What to do: Below are records to be transcribed exactly; any pictures should be left out.
*** Opening Records supplied ***
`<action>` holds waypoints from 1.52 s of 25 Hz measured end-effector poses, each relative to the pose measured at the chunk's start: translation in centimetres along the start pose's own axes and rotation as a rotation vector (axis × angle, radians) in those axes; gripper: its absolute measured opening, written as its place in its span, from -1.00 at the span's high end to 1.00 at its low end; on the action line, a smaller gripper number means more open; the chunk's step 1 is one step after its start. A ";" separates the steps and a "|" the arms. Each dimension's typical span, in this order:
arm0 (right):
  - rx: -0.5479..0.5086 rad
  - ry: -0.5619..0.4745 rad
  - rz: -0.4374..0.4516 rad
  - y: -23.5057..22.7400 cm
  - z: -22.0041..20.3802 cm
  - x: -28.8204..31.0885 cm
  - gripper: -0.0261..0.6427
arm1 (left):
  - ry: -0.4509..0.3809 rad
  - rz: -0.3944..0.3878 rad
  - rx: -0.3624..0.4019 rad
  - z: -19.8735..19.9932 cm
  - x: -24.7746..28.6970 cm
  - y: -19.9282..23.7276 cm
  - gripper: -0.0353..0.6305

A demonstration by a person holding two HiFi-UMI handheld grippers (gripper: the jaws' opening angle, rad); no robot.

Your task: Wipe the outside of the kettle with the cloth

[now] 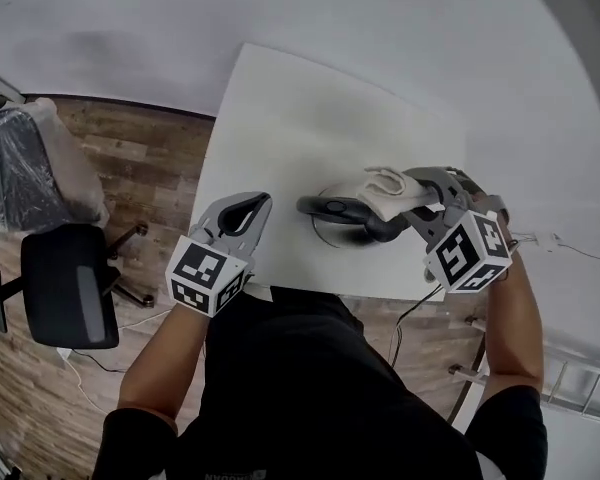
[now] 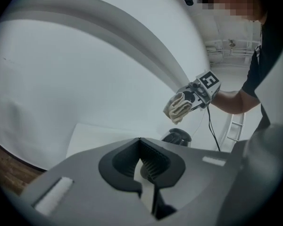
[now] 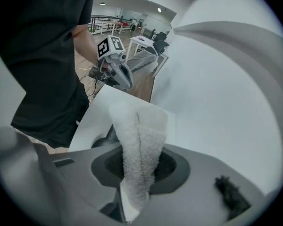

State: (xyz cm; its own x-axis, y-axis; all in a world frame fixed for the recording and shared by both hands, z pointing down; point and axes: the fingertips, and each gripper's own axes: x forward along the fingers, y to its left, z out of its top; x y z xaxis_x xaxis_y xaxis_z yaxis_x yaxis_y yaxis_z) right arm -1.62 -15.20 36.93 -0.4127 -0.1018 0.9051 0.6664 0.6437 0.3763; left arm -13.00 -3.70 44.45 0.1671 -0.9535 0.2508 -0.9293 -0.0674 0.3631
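The right tool (image 1: 415,193) was clamped on a bunched, pale terry cloth (image 1: 383,182). In its own view the cloth (image 3: 139,145) filled the gap between the jaws and stood up past their tips in a folded wad. That wad hung just above the kettle (image 1: 342,218), and the left gripper view showed a clear gap between the two, so no wiping contact had been made. The kettle, with a pale body and a dark handle and lid, stood on the white desk (image 1: 310,118) close to the edge nearest the person. The left tool (image 1: 260,206) was held off to the kettle's left, well apart from it, with its jaws closed tip to tip on nothing. The main risk looked to be that nothing steadied the kettle, so a firm sideways stroke could slide it toward the near edge or tip it over. The cloth was also pinched only along a narrow strip, and drag against the kettle's wall might pull it out of the jaws. If the wad folded aside, the hard jaw tips could scrape the kettle instead.
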 end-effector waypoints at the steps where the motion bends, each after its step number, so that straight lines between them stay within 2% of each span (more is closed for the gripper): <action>1: 0.009 0.004 -0.017 0.8 0.1 -0.7 0.62 | 0.008 -0.010 0.003 -0.2 -0.3 -0.3 0.88; 7: 0.061 0.025 -0.048 3.5 1.6 -0.6 0.62 | 0.037 -0.056 0.021 -1.5 -2.7 -1.5 0.88; 13: 0.035 0.076 -0.085 3.5 3.2 0.5 0.62 | 0.014 -0.016 0.032 -1.1 -6.2 -0.9 0.88; 17: 0.032 0.022 -0.108 3.4 6.6 0.8 0.62 | 0.018 0.021 0.015 -2.0 -8.6 -0.5 0.87; 20: 0.101 -0.041 -0.135 3.8 10.0 1.6 0.62 | 0.015 0.028 0.007 -2.5 -10.1 0.5 0.87; 25: 0.377 -0.239 -0.215 4.2 13.8 0.8 0.62 | 0.038 0.012 0.029 -2.8 -11.7 0.2 0.88; 28: 0.681 -0.430 -0.248 4.2 13.5 -0.8 0.62 | 0.062 -0.021 0.044 -3.2 -11.5 -0.7 0.88; 31: 1.055 -0.615 -0.274 3.0 9.5 -4.1 0.62 | 0.078 -0.064 0.071 -3.1 -10.7 -2.2 0.88; 34: 1.392 -0.711 -0.320 2.6 2.1 -8.0 0.62 | 0.071 -0.093 0.075 -2.6 -9.7 -3.2 0.88; 36: 1.541 -0.717 -0.337 3.1 -2.5 -9.6 0.62 | 0.071 -0.110 0.069 -2.6 -9.1 -3.8 0.88; 38: 1.588 -0.743 -0.260 3.6 -3.8 -9.9 0.62 | 0.080 -0.125 0.071 -2.7 -8.7 -4.2 0.88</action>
State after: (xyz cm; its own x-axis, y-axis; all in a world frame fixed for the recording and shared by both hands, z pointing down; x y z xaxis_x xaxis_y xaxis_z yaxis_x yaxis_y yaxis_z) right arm 7.21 -14.77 30.04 -0.8682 -0.2690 0.4169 -0.4574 0.7597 -0.4623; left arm -9.68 5.70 43.19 0.3059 -0.9102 0.2791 -0.9201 -0.2074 0.3321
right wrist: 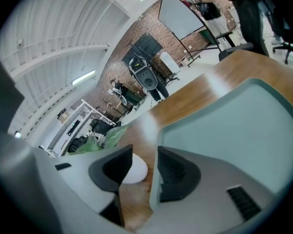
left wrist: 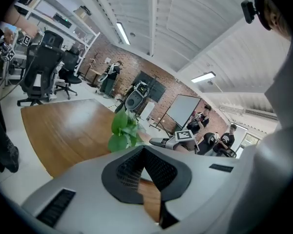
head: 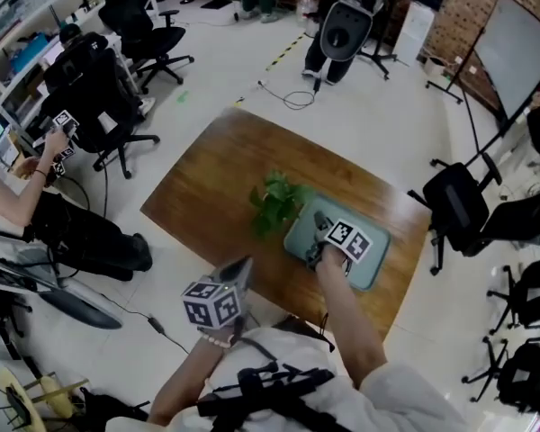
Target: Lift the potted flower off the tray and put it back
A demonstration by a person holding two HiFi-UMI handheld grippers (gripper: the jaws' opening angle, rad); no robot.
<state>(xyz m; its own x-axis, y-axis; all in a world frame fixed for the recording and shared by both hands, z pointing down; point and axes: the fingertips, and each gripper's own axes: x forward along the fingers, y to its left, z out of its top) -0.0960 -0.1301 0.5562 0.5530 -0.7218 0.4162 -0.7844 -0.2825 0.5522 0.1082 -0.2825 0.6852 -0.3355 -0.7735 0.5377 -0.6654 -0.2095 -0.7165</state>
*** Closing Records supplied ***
Solution to this exercise:
`<action>` holds waypoints from 1.52 s of 25 Hz measured end-effector poses, each relative to the pose measured at the chunk's start: translation in centimetres along the start pose's own axes and rotation as a rotation vector (axis × angle, radians) in those axes; gripper: its absolute measured opening, written as its place in its span, from -1.00 at the span's high end to 1.00 at its low end; on the action line, a smaller gripper number means more open; the chunk's step 1 is one step after its start. A ";" separates the steps and a "|" the arms. Each dimension's typical span, in this order:
arm0 (right):
  - rx: -0.5479..0.5086 rad
  - ry: -0.5619..0.4745 rad
  - rz: -0.4374..0.4516 rad
  - y: -23.5057..22.7400 cm
  - z: -22.0041..20.3802 cm
  - x: -28.8204..31.0885 cm
  - gripper: -0.0261..0.6427
arm1 (left):
  - ry: -0.4509..0.3809 rad
  - rz: -0.3944..0.3878 rad
  - rx: -0.3624..0.4019 rad
  - z: -19.8735..19.9932 cm
  - x: -24.7746..28.6970 cm
  - y: -19.9282..23.7276 cm
  - gripper: -0.0353..0.6305

A demonstration by a person holding two HiFi-UMI handheld grippers (gripper: the jaws' opening angle, rad); no robot.

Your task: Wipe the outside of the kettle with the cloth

[now] 
[now] 
[now] 

State: (xyz cm; its own x-axis, y-axis; all in a world frame fixed for the recording and shared by both hands, z pointing down; point and axes: the fingertips, and each gripper's own axes: x forward along the fingers, y to its left, z out of its top; x y z xaxis_x xaxis_y xaxis_z yaxis_x yaxis_y yaxis_z) right arm -1.62 -15.20 36.93 -0.4127 -0.1018 0.9051 0.6664 0.6437 0.3763; left arm -13.00 -3.70 44.45 0.1671 -0.9535 0.2508 -0.9293 -0.0674 0.3631
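The right tool (image 1: 415,193) was clamped on a bunched, pale terry cloth (image 1: 383,182). In its own view the cloth (image 3: 139,145) filled the gap between the jaws and stood up past their tips in a folded wad. That wad hung just above the kettle (image 1: 342,218), and the left gripper view showed a clear gap between the two, so no wiping contact had been made. The kettle, with a pale body and a dark handle and lid, stood on the white desk (image 1: 310,118) close to the edge nearest the person. The left tool (image 1: 260,206) was held off to the kettle's left, well apart from it, with its jaws closed tip to tip on nothing. The main risk looked to be that nothing steadied the kettle, so a firm sideways stroke could slide it toward the near edge or tip it over. The cloth was also pinched only along a narrow strip, and drag against the kettle's wall might pull it out of the jaws. If the wad folded aside, the hard jaw tips could scrape the kettle instead.
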 end-effector waypoints at the steps where the motion bends, each after its step number, so that straight lines between them stay within 2% of each span (more is closed for the gripper): <action>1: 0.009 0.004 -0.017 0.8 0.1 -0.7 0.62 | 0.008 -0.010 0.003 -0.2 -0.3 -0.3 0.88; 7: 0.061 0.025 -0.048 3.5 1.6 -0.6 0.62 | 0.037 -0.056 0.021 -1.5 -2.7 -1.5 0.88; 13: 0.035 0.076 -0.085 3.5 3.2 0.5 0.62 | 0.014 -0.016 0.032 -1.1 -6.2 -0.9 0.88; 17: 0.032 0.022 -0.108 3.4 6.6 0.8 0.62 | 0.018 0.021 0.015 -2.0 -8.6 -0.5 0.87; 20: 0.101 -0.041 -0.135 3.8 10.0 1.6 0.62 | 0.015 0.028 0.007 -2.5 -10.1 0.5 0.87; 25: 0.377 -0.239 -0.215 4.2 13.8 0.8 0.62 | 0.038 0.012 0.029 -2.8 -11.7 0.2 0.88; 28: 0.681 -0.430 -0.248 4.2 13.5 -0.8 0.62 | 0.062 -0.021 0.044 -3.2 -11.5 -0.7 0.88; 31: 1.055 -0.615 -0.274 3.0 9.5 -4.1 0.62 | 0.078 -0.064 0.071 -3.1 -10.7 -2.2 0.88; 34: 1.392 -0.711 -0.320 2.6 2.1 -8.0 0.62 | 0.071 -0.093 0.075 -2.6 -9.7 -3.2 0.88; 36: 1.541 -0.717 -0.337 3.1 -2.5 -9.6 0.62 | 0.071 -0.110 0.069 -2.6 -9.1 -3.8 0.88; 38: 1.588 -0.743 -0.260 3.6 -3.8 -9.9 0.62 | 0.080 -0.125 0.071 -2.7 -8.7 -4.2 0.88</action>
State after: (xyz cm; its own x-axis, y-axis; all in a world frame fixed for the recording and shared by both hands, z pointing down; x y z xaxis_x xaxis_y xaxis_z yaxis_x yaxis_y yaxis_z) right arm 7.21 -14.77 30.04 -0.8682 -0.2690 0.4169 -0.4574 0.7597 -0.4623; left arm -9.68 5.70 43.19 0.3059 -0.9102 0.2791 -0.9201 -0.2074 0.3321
right wrist: 
left wrist: 
head: 
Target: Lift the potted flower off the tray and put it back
A demonstration by a person holding two HiFi-UMI handheld grippers (gripper: the jaws' opening angle, rad); no robot.
<state>(xyz m; its own x-axis, y-axis; all in a world frame fixed for the recording and shared by both hands, z pointing down; point and axes: the fingertips, and each gripper's own axes: x forward along the fingers, y to its left, z out of its top) -0.0960 -0.1301 0.5562 0.5530 -0.7218 0.4162 -0.7844 -0.2825 0.5522 0.1082 -0.2825 0.6852 -0.3355 -0.7735 0.5377 -0.6654 -0.2095 -0.7165</state>

That wraps up the exercise.